Inspecting one of these hangs while ongoing, I observe our plugin is waiting for an http connection it initiated to close. And still waiting after 130,000 seconds (approaching two days). There appear to be 32 bytes sitting in a receive queue, unprocessed.
The server the Ezlo thinks it’s connected to has no open connections from the Ezlo (per netstat).
The server logs show no errors. All responses are 3447 bytes. 99pctl response time is about 1 sec with none over 2 sec.
On the Ezlo:
# netstat -tpeW
[...]
tcp 32 0 [Ezlo IP redacted --Lee]:52950 [host redacted --Lee]:https CLOSE_WAIT 4978/ha-luad
[...]
I watched this for over an hour–this entry isn’t transient. I haven’t dug into the /proc/ entries or elsewhere enough to actually find a create timestamp for the connection.
Our http.request call looks like this:
local request = {
url = address,
type = "POST",
verbose = true,
content_type = "application/json",
data = data_json,
content_length = data_length,
fail_on_error = true,
handler = constants.plugin_hub_script_path .. "utils/http_receive"
}
local success, connection_code = pcall(http.request, request)

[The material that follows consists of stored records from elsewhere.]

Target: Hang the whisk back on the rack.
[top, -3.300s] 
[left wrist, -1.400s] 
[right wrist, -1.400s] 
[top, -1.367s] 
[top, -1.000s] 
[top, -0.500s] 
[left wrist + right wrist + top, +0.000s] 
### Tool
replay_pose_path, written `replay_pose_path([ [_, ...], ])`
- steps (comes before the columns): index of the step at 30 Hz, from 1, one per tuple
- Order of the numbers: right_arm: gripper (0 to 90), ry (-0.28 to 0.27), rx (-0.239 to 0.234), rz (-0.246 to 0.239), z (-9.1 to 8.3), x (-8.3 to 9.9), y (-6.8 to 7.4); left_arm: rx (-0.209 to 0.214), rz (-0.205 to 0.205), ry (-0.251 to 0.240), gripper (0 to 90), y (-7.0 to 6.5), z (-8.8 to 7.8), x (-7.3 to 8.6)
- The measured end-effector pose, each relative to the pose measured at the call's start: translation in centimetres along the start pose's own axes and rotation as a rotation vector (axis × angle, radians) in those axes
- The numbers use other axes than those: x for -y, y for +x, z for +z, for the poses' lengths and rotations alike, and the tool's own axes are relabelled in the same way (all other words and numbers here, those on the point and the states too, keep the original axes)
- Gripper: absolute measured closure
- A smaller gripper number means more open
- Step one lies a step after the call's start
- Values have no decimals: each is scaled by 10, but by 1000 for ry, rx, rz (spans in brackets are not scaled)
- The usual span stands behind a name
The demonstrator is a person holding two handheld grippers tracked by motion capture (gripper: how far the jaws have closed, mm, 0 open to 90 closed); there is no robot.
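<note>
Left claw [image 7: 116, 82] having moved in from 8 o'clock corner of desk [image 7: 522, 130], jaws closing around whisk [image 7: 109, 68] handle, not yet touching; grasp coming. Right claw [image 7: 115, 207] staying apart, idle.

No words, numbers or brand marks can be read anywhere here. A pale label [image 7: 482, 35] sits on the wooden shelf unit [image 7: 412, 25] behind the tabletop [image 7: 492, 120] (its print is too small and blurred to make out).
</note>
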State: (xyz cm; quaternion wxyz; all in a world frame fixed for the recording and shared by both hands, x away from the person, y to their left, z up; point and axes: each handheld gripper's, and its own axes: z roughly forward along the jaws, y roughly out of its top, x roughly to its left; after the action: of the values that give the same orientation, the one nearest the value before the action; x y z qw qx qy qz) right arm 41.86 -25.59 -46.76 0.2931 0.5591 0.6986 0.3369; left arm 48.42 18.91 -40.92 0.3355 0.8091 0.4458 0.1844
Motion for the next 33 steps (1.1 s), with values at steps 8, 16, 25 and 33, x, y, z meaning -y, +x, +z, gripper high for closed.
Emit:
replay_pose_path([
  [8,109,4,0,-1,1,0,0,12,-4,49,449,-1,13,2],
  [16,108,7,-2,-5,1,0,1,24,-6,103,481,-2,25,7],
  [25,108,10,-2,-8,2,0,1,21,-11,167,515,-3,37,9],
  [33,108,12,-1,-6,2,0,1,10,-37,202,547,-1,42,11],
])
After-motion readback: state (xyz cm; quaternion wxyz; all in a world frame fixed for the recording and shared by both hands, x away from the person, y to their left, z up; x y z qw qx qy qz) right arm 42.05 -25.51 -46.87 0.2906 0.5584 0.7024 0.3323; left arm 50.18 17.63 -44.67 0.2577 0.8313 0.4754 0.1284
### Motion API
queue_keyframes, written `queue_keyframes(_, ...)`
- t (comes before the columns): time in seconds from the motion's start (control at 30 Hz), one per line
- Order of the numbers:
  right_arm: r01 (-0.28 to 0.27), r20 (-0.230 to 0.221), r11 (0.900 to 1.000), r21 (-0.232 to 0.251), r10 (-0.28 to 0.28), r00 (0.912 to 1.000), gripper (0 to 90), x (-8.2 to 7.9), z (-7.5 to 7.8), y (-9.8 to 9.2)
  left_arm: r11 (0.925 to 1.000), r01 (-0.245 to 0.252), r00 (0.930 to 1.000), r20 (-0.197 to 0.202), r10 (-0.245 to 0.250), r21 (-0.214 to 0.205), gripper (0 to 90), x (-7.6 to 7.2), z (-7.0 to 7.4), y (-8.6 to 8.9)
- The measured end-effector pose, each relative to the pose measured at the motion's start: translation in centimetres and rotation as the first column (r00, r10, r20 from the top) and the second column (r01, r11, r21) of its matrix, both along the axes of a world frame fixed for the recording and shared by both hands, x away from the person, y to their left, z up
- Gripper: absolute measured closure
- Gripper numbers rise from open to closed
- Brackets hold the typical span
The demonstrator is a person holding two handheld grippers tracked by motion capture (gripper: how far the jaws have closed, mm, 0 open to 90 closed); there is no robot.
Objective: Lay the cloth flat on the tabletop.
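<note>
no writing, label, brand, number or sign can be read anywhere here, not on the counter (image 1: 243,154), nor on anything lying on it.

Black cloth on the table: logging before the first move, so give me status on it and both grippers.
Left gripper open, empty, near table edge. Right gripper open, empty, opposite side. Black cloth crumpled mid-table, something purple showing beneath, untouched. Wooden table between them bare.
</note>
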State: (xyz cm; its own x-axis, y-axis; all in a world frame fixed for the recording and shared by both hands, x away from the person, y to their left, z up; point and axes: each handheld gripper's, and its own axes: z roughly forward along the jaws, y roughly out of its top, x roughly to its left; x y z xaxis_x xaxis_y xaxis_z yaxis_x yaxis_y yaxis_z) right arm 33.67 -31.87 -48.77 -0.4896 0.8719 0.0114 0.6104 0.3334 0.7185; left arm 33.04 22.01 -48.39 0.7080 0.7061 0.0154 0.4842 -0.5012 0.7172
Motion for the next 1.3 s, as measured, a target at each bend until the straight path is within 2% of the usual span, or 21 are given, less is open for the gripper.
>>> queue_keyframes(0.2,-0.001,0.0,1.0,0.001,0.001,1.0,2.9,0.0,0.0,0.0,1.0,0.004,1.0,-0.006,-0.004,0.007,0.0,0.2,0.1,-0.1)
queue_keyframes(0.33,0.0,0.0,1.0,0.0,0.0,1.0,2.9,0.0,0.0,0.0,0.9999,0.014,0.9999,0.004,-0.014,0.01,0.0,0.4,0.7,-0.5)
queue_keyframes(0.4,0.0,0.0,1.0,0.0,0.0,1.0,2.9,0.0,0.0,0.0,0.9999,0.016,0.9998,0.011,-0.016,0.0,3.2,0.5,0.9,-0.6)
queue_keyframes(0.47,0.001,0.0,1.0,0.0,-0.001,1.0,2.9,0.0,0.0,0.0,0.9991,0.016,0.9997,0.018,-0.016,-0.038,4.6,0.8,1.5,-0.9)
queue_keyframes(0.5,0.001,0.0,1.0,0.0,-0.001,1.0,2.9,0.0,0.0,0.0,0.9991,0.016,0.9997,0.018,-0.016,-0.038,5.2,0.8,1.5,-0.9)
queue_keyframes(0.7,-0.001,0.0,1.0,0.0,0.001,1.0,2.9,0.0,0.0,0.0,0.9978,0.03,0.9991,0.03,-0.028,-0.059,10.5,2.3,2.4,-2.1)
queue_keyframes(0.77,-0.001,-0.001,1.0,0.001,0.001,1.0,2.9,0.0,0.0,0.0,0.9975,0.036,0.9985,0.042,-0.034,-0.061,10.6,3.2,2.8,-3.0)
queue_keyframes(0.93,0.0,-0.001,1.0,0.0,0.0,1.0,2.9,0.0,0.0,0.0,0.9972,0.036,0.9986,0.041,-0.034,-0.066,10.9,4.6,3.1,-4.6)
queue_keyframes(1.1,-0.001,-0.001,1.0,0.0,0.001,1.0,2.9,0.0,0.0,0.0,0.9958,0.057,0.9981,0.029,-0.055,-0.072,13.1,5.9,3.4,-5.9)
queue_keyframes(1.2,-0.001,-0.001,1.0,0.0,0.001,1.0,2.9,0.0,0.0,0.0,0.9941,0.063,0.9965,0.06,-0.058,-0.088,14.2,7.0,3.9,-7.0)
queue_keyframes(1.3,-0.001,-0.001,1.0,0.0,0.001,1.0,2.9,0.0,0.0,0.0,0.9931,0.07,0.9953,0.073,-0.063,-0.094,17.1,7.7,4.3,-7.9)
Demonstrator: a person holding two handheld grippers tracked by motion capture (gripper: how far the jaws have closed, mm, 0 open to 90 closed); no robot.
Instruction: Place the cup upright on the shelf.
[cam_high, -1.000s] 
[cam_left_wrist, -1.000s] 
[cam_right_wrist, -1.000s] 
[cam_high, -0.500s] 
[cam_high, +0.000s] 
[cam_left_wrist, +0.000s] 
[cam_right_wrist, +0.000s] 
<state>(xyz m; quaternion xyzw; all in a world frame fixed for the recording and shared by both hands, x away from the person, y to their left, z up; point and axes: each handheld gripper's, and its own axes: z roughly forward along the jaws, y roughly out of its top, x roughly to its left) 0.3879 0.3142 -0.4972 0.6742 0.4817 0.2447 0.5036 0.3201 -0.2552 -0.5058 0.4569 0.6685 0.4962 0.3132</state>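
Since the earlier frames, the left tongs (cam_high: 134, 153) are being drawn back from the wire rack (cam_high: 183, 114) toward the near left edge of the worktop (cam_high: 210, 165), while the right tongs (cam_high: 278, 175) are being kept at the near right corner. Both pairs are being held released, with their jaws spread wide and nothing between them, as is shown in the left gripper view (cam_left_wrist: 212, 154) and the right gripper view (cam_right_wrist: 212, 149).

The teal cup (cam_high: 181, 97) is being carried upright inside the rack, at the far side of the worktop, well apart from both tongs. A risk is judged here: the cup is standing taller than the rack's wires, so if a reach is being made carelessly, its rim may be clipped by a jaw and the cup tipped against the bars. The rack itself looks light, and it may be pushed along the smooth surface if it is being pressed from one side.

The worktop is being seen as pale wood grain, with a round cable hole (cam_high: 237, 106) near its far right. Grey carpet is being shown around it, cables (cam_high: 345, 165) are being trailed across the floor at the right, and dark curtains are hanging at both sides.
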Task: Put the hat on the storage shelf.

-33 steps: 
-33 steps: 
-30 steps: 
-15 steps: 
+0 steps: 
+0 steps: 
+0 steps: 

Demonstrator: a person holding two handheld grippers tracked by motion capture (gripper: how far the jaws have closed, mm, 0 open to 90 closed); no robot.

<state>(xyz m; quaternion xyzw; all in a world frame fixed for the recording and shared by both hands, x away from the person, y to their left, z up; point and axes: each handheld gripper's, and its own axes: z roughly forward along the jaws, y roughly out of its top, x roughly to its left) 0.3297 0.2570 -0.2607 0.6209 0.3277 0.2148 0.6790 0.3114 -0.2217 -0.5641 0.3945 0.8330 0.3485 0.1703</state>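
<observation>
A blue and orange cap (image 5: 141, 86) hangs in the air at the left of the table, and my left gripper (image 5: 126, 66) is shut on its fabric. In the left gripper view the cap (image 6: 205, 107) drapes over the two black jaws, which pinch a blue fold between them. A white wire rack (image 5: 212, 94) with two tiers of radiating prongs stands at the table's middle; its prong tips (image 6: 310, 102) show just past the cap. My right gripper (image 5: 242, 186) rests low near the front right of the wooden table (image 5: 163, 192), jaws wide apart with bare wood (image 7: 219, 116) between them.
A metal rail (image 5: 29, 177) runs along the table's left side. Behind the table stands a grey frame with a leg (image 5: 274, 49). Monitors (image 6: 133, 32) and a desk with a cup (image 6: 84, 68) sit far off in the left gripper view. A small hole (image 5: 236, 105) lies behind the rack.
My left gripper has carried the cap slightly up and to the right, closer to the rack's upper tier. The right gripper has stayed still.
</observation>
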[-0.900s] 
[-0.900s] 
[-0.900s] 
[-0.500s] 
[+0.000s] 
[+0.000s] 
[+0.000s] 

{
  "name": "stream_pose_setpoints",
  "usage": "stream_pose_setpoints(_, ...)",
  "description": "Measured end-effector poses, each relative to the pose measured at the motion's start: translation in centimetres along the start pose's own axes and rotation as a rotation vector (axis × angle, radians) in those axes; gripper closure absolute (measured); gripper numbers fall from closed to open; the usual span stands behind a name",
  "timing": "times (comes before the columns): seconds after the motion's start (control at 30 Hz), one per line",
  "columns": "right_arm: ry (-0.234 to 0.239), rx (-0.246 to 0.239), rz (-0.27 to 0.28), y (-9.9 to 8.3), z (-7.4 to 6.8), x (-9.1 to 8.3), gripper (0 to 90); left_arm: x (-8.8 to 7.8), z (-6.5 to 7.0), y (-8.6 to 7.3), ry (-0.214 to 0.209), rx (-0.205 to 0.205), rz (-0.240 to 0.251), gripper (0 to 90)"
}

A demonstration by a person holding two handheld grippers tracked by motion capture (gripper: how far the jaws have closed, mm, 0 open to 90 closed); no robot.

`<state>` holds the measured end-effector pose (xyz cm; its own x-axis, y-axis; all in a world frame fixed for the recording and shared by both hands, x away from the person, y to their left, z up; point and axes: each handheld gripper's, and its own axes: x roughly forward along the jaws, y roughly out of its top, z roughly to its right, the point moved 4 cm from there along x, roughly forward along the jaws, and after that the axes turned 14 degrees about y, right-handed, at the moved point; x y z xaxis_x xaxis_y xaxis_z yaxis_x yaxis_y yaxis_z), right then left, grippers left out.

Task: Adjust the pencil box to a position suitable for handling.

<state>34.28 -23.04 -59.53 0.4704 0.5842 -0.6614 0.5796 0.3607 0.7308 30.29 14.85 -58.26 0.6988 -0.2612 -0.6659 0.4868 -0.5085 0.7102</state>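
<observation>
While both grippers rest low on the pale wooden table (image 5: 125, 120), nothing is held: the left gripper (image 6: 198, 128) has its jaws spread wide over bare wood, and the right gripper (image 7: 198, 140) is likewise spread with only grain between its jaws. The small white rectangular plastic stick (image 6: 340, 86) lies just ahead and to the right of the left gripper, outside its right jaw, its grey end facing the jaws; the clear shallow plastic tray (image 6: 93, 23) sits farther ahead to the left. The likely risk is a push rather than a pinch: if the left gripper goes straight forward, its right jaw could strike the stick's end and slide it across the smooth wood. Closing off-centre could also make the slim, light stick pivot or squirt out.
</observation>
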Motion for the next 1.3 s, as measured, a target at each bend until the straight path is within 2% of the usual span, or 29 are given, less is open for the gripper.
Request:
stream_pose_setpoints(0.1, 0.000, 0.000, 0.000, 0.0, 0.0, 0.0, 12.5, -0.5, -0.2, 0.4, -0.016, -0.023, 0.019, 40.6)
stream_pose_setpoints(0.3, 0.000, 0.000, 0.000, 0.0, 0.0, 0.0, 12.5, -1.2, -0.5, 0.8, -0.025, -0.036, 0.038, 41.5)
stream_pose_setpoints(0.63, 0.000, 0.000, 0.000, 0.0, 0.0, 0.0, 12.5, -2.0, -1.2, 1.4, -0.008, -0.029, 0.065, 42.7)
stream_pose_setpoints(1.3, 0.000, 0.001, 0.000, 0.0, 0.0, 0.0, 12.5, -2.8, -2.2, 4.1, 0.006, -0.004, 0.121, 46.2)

99%+ of the time (maybe more nines!) everything works fine.
- Is there anything we’re doing or not doing that can be leaving data behind in a buffer?
- Does this represent an OS or plugin error? or is it in some way a feature?
- We’ll start closing connections from our plugin after a reasonable time. It’s sort of gross if we retry after a successful send because connection closure got gummed up. Is there anything else we can try?
Thanks for your help!